We will also see products from plants that have been genetically modified to have increased amounts of these cannabinoids in a whole-plant extract. They may have more potency than a synthetic product made from multiple isolates of alt-cannabinoids combined artificially rather than made by mother nature.
In addition to the alt-cannabinoids, terpenes can also increase potency and absorption and direct the efficacy of the formula to a specific organ system or treat a specific condition. We are seeing companies offering to spike formulas with terpene blends aimed at certain results, such as calming, pain management and cancer. We will see more of these advanced formulas for pets once we know more about what these non-CBD components do. Most formulas will still contain CBD as a base and will add the specific terpenes and alt-cannabinoids to make them unique and, one hopes, more efficacious.

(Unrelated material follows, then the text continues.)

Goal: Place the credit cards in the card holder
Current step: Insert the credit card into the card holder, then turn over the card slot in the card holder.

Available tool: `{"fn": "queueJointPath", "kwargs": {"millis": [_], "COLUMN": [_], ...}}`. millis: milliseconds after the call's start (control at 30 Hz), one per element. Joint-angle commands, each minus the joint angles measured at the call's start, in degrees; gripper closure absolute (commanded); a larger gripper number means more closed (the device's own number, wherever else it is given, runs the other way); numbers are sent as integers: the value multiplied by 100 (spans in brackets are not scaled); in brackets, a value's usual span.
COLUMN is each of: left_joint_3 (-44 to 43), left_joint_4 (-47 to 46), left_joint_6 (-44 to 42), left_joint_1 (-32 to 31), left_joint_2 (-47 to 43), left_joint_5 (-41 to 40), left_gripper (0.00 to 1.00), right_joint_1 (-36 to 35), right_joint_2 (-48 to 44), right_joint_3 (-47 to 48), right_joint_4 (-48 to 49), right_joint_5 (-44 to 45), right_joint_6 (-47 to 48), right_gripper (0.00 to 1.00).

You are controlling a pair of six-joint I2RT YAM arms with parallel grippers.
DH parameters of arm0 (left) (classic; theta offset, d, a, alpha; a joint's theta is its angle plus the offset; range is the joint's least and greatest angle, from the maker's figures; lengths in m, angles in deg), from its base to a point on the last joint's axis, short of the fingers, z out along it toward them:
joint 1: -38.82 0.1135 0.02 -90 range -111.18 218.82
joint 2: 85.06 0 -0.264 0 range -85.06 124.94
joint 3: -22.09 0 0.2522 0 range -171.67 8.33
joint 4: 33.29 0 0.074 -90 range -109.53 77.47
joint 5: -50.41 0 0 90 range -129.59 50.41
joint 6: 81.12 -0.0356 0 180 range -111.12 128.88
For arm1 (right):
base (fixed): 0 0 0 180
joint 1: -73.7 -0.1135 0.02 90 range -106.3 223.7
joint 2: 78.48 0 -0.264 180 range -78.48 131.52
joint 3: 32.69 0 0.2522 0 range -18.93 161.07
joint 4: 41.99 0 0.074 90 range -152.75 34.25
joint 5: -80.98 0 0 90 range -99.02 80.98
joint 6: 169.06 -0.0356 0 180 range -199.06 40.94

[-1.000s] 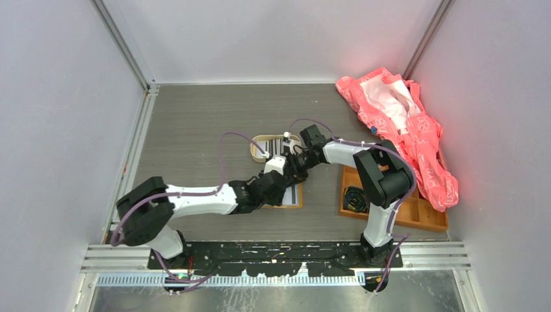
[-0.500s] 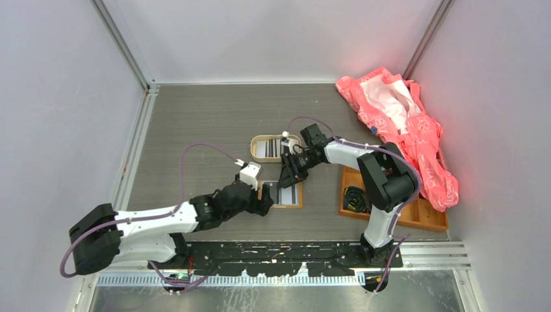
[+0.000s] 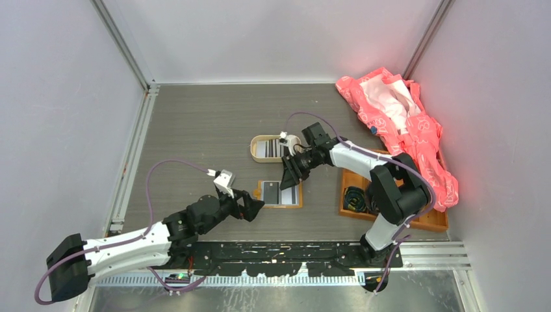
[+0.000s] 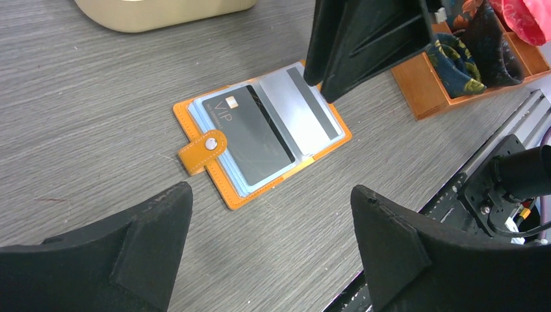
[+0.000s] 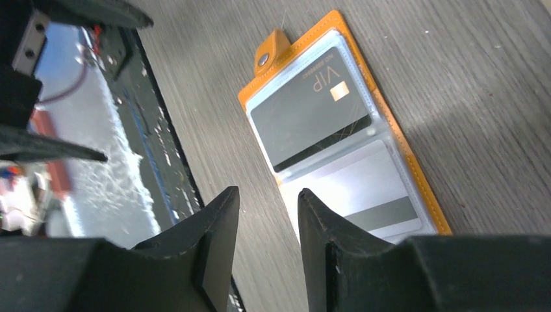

As mentioned, we will see the approval of hemp ingredients in pet foods, and I suspect that there will also be medicated feeds that can contain the cannabinoids, although they’re unlikely to contain THC in much of any amount.
We will see a proliferation of product-dosage formats, with inhalers, transdermals, beadlets and non-greasy topicals as more convenient, better forms for absorption. We will also see infused bottled water for pets, so that on hikes, the people can give their pet a drink of CBD to help with mobility and stamina on the trail.
We will see FDA-approved products for pets using patented synthetic cannabinoids (the FDA likes synthetic cannabinoids; they’re usually the only type the agency will allow in an approved product).
We will see veterinary cannabis being taught in veterinary schools. Cannabis is the single most significant new development in therapeutics to emerge in at least 20 years. (Heartworm medication was probably the last significant veterinary therapeutic.)
Finally, perhaps in the next five years, the FDA will finally make up its mind how to regulate CBD products—and possibly, cannabis in general—for both people and their companion animals.